Determine how many lines in the listing that follows include "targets". Answer only with that number.
-- Opening Marker --
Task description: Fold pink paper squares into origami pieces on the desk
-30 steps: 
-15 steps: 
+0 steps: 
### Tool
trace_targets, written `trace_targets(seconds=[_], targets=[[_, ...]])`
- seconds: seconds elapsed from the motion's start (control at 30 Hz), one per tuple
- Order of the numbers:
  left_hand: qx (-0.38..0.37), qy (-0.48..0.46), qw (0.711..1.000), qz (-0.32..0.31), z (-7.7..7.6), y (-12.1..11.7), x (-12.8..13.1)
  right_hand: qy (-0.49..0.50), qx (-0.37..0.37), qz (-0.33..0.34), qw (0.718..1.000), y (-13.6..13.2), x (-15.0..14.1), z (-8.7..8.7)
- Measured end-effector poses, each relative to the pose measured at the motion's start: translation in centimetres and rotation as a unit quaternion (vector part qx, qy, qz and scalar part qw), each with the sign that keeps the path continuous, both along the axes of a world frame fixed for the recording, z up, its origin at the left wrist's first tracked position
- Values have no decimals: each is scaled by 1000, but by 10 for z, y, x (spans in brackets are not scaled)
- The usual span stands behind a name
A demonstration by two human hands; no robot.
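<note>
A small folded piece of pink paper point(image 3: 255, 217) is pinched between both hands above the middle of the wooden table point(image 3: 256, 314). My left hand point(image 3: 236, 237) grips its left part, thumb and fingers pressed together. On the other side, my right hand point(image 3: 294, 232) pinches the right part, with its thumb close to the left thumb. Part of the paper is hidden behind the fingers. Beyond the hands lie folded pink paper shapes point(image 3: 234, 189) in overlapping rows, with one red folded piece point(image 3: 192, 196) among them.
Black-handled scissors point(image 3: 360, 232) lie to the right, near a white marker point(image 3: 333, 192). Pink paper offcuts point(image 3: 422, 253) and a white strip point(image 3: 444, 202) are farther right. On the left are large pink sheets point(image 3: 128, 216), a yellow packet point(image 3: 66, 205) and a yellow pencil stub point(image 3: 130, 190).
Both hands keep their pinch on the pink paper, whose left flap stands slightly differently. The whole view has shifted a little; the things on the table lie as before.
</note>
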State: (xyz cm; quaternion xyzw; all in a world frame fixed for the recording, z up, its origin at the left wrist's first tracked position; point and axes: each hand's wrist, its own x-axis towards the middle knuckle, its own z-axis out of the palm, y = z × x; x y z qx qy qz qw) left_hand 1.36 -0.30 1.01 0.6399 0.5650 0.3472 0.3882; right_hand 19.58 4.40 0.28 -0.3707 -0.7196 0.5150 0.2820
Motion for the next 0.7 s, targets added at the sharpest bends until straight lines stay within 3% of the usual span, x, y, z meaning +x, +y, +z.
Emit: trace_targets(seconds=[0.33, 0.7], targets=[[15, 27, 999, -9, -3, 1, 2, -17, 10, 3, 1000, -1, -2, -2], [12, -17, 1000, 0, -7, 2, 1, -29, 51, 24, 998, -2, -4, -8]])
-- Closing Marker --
• REPLY: 3